TO DO » From the first line to the last, give the data again exactly.

SOURCE MATERIAL »

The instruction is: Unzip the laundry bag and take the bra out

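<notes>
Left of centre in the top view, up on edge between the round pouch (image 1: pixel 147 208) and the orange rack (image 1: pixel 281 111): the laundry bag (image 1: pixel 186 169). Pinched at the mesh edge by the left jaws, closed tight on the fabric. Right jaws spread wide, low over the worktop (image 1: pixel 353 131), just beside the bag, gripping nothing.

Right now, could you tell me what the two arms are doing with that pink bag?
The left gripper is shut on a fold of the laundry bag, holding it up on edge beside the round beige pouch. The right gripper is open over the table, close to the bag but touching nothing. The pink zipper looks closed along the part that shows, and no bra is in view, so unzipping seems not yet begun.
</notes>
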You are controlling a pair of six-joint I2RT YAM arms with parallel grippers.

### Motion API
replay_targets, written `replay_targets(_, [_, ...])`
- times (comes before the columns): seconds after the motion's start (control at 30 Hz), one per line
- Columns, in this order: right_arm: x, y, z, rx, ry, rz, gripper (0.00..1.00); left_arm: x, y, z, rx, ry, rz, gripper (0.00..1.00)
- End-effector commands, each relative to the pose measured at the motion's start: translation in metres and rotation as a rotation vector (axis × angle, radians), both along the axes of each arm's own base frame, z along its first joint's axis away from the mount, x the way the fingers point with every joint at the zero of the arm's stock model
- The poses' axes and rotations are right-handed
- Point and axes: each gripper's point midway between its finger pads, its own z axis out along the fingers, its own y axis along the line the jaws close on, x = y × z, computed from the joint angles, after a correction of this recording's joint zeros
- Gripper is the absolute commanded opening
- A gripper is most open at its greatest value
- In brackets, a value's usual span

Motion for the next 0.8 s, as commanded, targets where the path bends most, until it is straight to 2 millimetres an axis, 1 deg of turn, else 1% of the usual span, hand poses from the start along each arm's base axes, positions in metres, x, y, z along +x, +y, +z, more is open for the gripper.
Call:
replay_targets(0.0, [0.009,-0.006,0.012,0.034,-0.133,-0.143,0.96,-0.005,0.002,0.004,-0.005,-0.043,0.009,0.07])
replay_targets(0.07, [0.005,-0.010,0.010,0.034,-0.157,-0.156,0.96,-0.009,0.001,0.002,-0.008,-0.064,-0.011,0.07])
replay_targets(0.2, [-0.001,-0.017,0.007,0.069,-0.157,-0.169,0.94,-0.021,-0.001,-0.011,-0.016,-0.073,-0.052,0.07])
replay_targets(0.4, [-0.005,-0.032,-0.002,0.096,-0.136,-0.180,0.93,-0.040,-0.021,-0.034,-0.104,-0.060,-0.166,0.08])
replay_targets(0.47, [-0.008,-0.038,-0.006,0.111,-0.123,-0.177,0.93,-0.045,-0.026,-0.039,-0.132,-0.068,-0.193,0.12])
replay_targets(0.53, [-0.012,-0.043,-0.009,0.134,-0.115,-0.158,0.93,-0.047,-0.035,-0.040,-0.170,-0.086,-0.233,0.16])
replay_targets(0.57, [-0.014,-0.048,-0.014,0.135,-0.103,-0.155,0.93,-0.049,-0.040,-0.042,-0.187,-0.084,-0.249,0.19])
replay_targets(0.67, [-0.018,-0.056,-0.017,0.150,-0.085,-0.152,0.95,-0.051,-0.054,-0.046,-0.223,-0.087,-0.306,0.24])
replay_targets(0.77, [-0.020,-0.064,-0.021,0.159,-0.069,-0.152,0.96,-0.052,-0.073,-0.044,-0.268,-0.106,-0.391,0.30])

YOUR RESPONSE »
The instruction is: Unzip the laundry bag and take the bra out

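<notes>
Left of centre in the top view, up on edge between the round pouch (image 1: pixel 147 208) and the orange rack (image 1: pixel 281 111): the laundry bag (image 1: pixel 186 169). Pinched at the mesh edge by the left jaws, closed tight on the fabric. Right jaws spread wide, low over the worktop (image 1: pixel 353 131), just beside the bag, gripping nothing.

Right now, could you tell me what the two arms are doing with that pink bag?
The left gripper is shut on a fold of the laundry bag, holding it up on edge beside the round beige pouch. The right gripper is open over the table, close to the bag but touching nothing. The pink zipper looks closed along the part that shows, and no bra is in view, so unzipping seems not yet begun.
</notes>
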You are controlling a pair of six-joint I2RT YAM arms with parallel grippers.

### Motion API
replay_targets, written `replay_targets(_, [_, ...])`
- times (comes before the columns): seconds after the motion's start (control at 30 Hz), one per line
- Columns, in this order: right_arm: x, y, z, rx, ry, rz, gripper (0.00..1.00); left_arm: x, y, z, rx, ry, rz, gripper (0.00..1.00)
- End-effector commands, each relative to the pose measured at the motion's start: translation in metres and rotation as a rotation vector (axis × angle, radians), both along the axes of each arm's own base frame, z along its first joint's axis away from the mount, x the way the fingers point with every joint at the zero of the arm's stock model
- The poses' axes and rotations are right-handed
- Point and axes: each gripper's point midway between its finger pads, its own z axis out along the fingers, its own y axis along the line the jaws close on, x = y × z, computed from the joint angles, after a correction of this recording's joint zeros
- Gripper is the absolute commanded opening
- A gripper is most open at its greatest value
- In brackets, a value's usual span

Motion for the next 0.8 s, as commanded, targets where the path bends most, until it is straight to 2 millimetres an axis, 1 deg of turn, else 1% of the usual span, hand poses from the start along each arm's base axes, positions in metres, x, y, z along +x, +y, +z, more is open for the gripper.
Call:
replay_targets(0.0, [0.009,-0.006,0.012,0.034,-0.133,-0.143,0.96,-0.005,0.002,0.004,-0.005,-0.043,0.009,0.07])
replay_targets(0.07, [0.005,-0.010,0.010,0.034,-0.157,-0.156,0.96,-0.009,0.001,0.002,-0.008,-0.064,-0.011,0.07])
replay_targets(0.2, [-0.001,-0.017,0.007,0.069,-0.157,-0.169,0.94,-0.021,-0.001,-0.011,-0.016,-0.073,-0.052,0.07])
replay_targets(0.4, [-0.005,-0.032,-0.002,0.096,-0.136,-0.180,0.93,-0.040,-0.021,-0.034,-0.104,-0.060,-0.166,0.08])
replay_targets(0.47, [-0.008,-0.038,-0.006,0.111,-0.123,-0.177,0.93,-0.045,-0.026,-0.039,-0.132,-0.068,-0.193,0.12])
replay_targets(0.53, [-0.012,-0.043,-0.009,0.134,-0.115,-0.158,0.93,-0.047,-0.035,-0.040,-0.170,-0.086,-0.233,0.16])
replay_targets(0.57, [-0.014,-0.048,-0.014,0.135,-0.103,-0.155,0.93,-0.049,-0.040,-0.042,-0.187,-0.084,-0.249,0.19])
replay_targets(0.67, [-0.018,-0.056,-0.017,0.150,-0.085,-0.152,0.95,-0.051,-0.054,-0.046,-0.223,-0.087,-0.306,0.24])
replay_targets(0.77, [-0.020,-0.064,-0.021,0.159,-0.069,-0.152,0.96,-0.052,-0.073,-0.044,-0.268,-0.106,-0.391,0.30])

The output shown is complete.